Fakat AKP Genel Başkanı ve önümüzdeki seçimlerin başkan adayının Zonguldak’ta iftar yemeğinde maden işçilerine hitap ederken Zonguldaklılar yerine Zondulgaklılar, ardından Zonduklarlılar demesi, sonrasında da “Zonduk…” diye takılıp kalması ve “Niye böyle oldu…” şaşkınlığı ve yakınması, hem asla hafife alınmayacak bir olay, hem de her şeyi yapmaya muktedir olduğu sanılan kişinin tek bir sözcük karşısında düştüğü çaresizliğin hazin görüntüsüdür.
Söz konusu kişinin ekran karşısında ilk kez bireysel, insani bir paniğini de ele veren bu görünüm; kim bilir, gelecekte tanık olunabilecek çaresizlik görünümlerinin de belki bir ilk örneğidir…

***

Kesinlikle abarttığımı düşünmüyorum ve ironi de yapmıyorum.
Buradaki üniversiteyi biz yaptık derken belki de Isparta’da değil başka bir şehirde olduğunu düşünüyordu.
Nitekim birkaç gün önce de Bitlis’te toplanan ahaliye üst üste Diyarbakırlılar diye hitap ederken kitlenin sessiz kalması bile yaptığı yanlışı fark ettirmedi ve yanlışını tekrarlamayı sürdürdü…

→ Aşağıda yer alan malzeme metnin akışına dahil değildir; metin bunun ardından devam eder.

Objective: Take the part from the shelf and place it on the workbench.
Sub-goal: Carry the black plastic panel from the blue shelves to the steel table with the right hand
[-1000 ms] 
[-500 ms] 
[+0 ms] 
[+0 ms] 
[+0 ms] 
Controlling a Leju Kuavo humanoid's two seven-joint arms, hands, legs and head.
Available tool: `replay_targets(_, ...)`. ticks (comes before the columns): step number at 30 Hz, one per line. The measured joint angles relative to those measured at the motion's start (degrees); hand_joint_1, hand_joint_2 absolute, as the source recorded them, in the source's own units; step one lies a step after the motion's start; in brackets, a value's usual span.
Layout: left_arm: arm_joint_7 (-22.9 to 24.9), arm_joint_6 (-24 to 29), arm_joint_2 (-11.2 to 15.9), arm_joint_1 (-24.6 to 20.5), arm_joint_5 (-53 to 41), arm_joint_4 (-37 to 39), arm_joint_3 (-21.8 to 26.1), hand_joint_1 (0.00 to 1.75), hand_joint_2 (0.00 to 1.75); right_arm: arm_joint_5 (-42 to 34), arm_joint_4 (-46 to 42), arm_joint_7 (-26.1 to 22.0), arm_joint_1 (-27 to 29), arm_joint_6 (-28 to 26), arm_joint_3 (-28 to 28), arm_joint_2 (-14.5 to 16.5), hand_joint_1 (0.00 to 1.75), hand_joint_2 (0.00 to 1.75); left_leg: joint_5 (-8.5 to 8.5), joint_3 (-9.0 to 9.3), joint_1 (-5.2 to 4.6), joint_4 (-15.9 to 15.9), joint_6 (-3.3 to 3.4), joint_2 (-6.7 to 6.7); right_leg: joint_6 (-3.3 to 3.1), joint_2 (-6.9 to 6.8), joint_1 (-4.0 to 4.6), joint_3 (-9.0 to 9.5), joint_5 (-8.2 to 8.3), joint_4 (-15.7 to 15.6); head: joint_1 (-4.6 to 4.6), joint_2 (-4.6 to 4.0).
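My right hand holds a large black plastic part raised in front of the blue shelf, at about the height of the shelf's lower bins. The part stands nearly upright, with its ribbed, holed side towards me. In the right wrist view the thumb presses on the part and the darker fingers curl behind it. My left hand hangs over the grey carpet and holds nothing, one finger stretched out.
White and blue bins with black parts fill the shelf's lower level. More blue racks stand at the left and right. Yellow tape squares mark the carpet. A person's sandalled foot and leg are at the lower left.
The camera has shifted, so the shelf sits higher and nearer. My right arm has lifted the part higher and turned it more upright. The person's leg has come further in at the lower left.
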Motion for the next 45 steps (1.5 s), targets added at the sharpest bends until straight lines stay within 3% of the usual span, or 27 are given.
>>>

Ruh hekimi değilim, fakat bütün bunlar bir arada düşünüldüğünde, bir dil sürçmesi ya da zihinsel yorgunluk ötesinde, daha ciddi sorunların işareti olabilecekleri sonucuna varmak hiç de aşırı bir yorum sayılmamalıdır.
Sıradan bir yurttaştan değil şu anda elinde ülkemizin kaderini tutmakta olan ve bunu önümüzdeki zamanlarda daha da büyük yetkilerle sürdürme şansına küçümsenemeyecek bir olasılıkla sahip birinden söz ediyoruz.
Zonguldaklıları, Zondulgaklılar ya da Zonduklarlılar diye okuyormuş gibi uzak ve yakın tarihimizin demokrasi, çağdaşlık, aydınlanma değerlerinin bozularak ve bütünüyle tersyüz edilerek yok edilmesine; Bitlis’in Diyarbakır’la, Isparta’nın kim bilir nereyle karıştırılmasına hazır değilsek, önümüzdeki seçimlerde bu sıkıntılı durumdan mutlaka kurtulmalıyız.
Ulusça bunu başarabilecek güce ve birikime sahibiz.